## WHAT NEEDS TO BE DONE
From the line containing "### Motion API" down to the line containing "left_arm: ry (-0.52" in the records below, reproduce every line exactly, ends included, and omit all others.
────────────────────────────────────────
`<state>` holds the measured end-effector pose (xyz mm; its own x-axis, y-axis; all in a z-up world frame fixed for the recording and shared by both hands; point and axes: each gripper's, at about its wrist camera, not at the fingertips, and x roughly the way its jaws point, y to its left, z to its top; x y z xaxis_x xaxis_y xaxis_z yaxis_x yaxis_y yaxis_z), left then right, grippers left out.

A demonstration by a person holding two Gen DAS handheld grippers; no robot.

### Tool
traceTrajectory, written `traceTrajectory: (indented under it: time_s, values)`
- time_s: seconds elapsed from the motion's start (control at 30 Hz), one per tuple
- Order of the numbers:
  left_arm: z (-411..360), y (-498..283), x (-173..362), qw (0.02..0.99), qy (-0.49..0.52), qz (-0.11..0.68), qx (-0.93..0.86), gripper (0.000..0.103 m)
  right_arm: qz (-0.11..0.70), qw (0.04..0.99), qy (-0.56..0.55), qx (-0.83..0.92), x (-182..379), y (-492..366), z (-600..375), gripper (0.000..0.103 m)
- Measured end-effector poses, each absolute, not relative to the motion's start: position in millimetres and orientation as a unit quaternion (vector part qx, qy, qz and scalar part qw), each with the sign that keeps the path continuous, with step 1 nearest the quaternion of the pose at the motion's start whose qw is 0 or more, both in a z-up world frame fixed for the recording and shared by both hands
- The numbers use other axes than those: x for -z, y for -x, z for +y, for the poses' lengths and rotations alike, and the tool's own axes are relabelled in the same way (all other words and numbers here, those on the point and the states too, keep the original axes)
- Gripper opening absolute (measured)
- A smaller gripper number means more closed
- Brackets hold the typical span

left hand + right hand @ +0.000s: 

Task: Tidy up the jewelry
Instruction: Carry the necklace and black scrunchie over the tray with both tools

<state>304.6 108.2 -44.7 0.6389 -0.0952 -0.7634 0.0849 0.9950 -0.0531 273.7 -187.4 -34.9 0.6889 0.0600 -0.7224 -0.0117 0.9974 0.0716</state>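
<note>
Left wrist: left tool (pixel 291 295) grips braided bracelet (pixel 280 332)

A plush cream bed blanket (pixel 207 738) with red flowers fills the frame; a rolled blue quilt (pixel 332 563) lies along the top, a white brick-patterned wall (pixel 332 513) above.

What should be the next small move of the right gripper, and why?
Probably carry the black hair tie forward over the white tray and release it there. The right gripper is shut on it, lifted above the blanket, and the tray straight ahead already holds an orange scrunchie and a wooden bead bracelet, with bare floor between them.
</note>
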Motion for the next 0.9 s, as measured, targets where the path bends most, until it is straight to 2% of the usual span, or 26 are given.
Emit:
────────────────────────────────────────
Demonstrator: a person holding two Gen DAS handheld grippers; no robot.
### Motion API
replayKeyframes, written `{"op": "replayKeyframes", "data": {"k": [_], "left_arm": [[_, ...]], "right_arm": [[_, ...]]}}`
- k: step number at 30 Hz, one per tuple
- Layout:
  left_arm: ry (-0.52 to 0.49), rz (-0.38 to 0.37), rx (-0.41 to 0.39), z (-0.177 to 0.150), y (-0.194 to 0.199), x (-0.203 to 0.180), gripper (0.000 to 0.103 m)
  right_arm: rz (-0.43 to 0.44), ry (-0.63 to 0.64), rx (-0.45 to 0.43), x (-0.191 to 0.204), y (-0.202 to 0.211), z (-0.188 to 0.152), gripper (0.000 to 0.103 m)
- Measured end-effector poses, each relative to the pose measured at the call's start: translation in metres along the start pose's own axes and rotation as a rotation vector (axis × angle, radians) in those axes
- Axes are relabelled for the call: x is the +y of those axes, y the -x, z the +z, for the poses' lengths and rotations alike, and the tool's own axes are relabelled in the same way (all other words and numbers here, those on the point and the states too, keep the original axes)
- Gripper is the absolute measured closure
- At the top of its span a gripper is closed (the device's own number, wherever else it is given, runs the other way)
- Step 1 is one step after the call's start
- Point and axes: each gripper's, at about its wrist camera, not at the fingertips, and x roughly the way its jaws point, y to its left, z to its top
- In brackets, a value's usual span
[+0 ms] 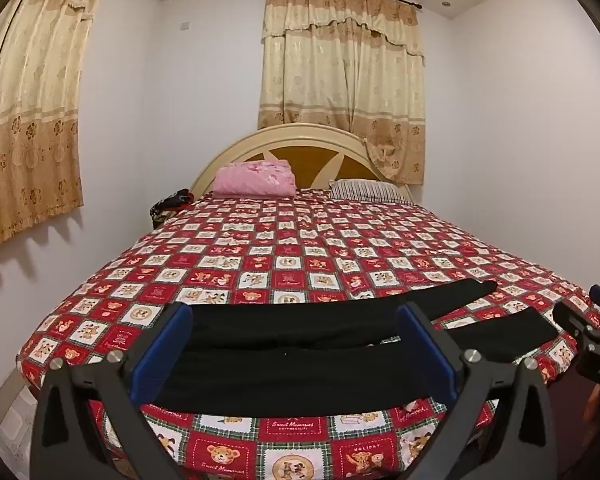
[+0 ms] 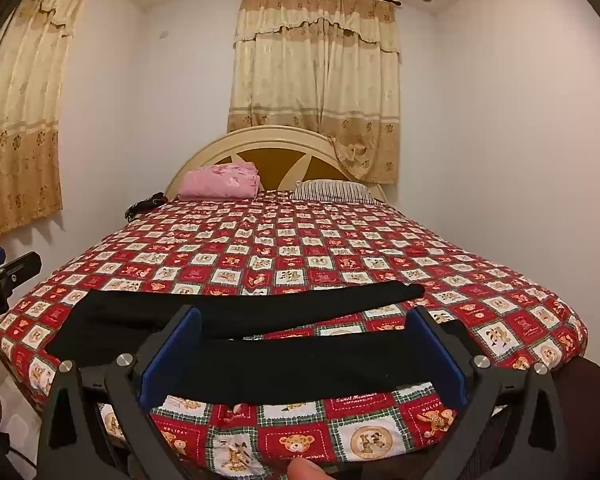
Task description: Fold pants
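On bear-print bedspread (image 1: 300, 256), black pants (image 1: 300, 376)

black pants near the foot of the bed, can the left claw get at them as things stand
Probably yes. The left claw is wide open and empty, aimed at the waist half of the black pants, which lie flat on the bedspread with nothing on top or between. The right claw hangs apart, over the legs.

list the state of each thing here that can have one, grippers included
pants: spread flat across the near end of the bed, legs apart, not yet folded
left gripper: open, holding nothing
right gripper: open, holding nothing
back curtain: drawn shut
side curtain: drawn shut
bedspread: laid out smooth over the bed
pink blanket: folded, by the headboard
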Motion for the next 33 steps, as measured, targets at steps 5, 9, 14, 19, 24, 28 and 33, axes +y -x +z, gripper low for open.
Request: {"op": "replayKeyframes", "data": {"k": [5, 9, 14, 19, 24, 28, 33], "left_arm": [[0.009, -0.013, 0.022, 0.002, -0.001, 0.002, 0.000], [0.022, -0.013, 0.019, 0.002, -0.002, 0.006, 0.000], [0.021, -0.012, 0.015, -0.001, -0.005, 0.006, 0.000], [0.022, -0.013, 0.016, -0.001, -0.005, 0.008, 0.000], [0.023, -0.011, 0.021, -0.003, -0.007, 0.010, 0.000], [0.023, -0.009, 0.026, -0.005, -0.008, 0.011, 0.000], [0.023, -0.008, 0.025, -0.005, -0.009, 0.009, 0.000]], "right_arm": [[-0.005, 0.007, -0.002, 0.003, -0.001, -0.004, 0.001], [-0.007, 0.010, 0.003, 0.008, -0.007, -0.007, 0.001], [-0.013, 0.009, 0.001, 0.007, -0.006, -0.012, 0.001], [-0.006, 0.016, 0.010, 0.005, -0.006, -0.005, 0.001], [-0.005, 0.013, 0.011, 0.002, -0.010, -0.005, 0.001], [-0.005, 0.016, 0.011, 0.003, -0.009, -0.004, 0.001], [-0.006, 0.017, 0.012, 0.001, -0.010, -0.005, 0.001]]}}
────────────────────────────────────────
## ANSWER TO THE PROBLEM
### Motion API
replayKeyframes, written `{"op": "replayKeyframes", "data": {"k": [_], "left_arm": [[_, ...]], "right_arm": [[_, ...]]}}`
- k: step number at 30 Hz, one per tuple
- Layout:
  left_arm: ry (-0.52 to 0.49), rz (-0.38 to 0.37), rx (-0.41 to 0.39), z (-0.177 to 0.150), y (-0.194 to 0.199), x (-0.203 to 0.180), gripper (0.000 to 0.103 m)

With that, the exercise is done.